TASK OBJECTIVE: Output every entry exactly as written, skipping any pictures.

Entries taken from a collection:
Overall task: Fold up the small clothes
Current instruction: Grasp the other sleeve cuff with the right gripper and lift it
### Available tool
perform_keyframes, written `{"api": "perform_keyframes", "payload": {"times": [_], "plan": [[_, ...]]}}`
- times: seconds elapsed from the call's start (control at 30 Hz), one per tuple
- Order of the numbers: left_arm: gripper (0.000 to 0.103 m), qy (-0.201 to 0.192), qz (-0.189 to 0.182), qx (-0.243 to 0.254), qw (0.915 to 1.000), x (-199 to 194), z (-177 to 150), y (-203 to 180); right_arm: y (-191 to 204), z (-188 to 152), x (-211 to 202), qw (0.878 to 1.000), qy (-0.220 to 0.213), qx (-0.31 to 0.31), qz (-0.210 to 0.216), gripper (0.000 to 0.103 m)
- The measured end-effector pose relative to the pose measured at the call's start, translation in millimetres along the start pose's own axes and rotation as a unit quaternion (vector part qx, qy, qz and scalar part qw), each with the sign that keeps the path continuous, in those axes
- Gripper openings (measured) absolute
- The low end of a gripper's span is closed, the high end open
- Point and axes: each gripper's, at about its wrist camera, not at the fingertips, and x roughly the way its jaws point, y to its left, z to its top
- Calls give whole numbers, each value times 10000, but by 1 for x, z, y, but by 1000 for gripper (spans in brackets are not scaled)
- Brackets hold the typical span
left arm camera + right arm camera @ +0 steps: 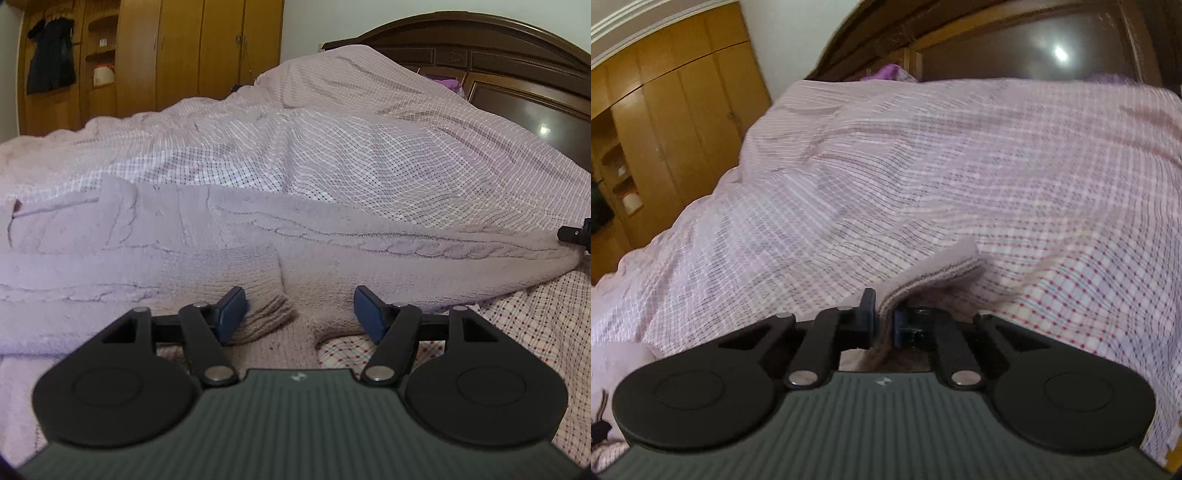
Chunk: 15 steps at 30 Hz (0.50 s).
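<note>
Lilac cable-knit sweater (258,236) spread flat across checked bedspread (369,147), ribbed cuff (266,314) lying between the left gripper (299,314)'s parted blue pads (231,314), neither pad pressing on it; far hem corner (934,273) pinched tight in the nearly closed right gripper (884,326). Judged at risk: hem slipping from so shallow a bite once lifted, thick knit dragging sideways; fold likely skewed if raised before the left side gripped anything.

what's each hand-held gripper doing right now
left hand-held gripper: open, astride the sweater, not gripping.
right hand-held gripper: closed on the sweater's edge.
</note>
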Motion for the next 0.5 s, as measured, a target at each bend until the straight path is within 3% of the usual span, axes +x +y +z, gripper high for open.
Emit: {"api": "perform_keyframes", "payload": {"times": [0.5], "plan": [[71,20,-38,-66,10000,4,-1,1,68,-14,-28,9888,-94,-1121,980,9]]}}
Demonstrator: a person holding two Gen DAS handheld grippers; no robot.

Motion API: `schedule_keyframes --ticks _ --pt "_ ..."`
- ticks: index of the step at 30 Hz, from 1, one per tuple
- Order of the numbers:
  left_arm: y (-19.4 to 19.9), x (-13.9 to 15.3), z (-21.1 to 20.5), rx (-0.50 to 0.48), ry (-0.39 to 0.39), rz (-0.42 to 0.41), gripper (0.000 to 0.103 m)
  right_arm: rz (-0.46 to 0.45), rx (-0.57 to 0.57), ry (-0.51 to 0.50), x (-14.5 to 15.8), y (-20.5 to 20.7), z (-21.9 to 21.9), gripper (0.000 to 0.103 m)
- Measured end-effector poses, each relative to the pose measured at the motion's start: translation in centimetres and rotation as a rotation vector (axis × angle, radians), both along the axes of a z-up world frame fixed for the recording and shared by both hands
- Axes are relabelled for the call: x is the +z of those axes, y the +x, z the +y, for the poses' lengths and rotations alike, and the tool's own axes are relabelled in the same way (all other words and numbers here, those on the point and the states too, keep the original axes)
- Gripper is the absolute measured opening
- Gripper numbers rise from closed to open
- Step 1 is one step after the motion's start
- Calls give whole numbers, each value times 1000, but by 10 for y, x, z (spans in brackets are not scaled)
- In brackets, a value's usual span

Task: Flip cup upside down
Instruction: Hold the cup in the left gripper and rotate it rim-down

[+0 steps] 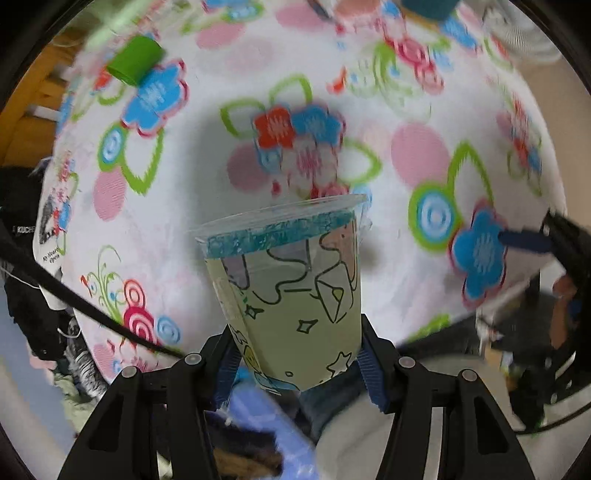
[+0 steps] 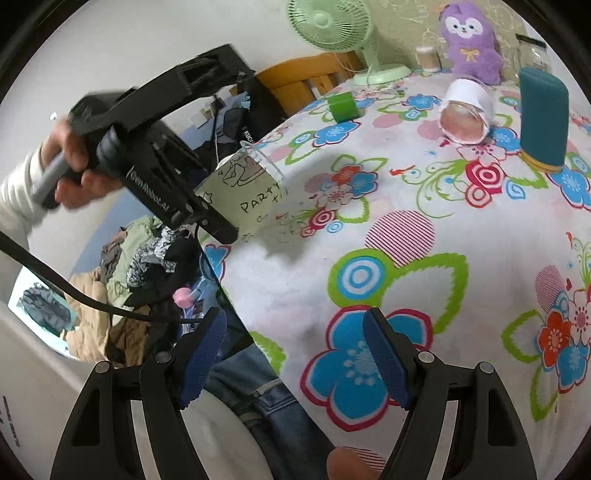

RESPONSE TO THE TASK:
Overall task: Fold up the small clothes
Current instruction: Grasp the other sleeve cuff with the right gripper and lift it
### Available tool
perform_keyframes, written `{"api": "perform_keyframes", "payload": {"times": [_], "plan": [[_, ...]]}}`
- times: seconds elapsed from the call's start (control at 30 Hz), one per tuple
- Order of the numbers: left_arm: gripper (0.000 to 0.103 m), qy (-0.201 to 0.192), qz (-0.189 to 0.182), qx (-0.243 to 0.254), qw (0.915 to 1.000), x (-199 to 194), z (-177 to 150), y (-203 to 180); right_arm: y (-191 to 204), z (-188 to 152), x (-211 to 202), qw (0.878 to 1.000), qy (-0.220 to 0.213), qx (-0.31 to 0.31), qz (-0.210 to 0.216), gripper (0.000 to 0.103 m)
- The measured end-effector pose relative to the pose measured at the call's start, translation in millimetres along the start pose's own axes and rotation as a unit quaternion (vector part qx, qy, qz and scalar part qw), each with the sign that keeps the path continuous, in those axes
- Gripper openings (measured) absolute
- The low end of a gripper's span is closed, the high end open
- Point and axes: each gripper's, at about its wrist camera, not at the fingertips, and x roughly the way its jaws point, y to its left, z to its top
- Calls give whole numbers, each value times 10000, but by 1 for x, z, y, but by 1000 for gripper (spans in brackets are not scaled)
- Brackets hold the typical span
left arm camera + right arm camera @ +0 steps: 
Chunk: 15 steps at 30 Hz (0.50 s).
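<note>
Lilac cable-knit sweater (258,236) spread flat across checked bedspread (369,147), ribbed cuff (266,314) lying between the left gripper (299,314)'s parted blue pads (231,314), neither pad pressing on it; far hem corner (934,273) pinched tight in the nearly closed right gripper (884,326). Judged at risk: hem slipping from so shallow a bite once lifted, thick knit dragging sideways; fold likely skewed if raised before the left side gripped anything.

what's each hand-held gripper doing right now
left hand-held gripper: open, astride the sweater, not gripping.
right hand-held gripper: closed on the sweater's edge.
</note>
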Motion for the next 0.5 s, as measured, a target at each bend until the straight path is within 3% of the usual span, axes +x +y +z, gripper high for open.
Emit: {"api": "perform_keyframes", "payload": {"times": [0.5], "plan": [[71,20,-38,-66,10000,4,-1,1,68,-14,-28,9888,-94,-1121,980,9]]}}
Demonstrator: a person holding two Gen DAS handheld grippers; no robot.

Motion API: `schedule_keyframes --ticks _ --pt "_ ..."`
- ticks: index of the step at 30 Hz, from 1, one per tuple
- Order of the numbers:
  left_arm: y (-19.4 to 19.9), x (-13.9 to 15.3), z (-21.1 to 20.5), rx (-0.50 to 0.48), ry (-0.39 to 0.39), rz (-0.42 to 0.41), gripper (0.000 to 0.103 m)
  right_arm: rz (-0.46 to 0.45), rx (-0.57 to 0.57), ry (-0.51 to 0.50), x (-14.5 to 15.8), y (-20.5 to 20.7), z (-21.9 to 21.9), gripper (0.000 to 0.103 m)
- Measured end-effector poses, each relative to the pose measured at the motion's start: translation in centimetres and rotation as a rotation vector (axis × angle, radians), both along the axes of a z-up world frame fixed for the recording and shared by both hands
- Axes are relabelled for the call: x is the +z of those axes, y the +x, z the +y, for the poses' lengths and rotations alike, and the tool's own axes are relabelled in the same way (all other words and numbers here, those on the point and the states too, keep the original axes)
- Gripper is the absolute measured opening
- Gripper numbers rise from closed to open
- Step 1 is one step after the motion's start
- Calls give whole numbers, each value times 1000, but by 10 for y, x, z (spans in brackets are not scaled)
- In brackets, a value's usual span

Task: Flip cup upside down
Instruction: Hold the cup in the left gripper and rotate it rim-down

[+0 steps] 
[+0 steps] 

The exercise has been completed.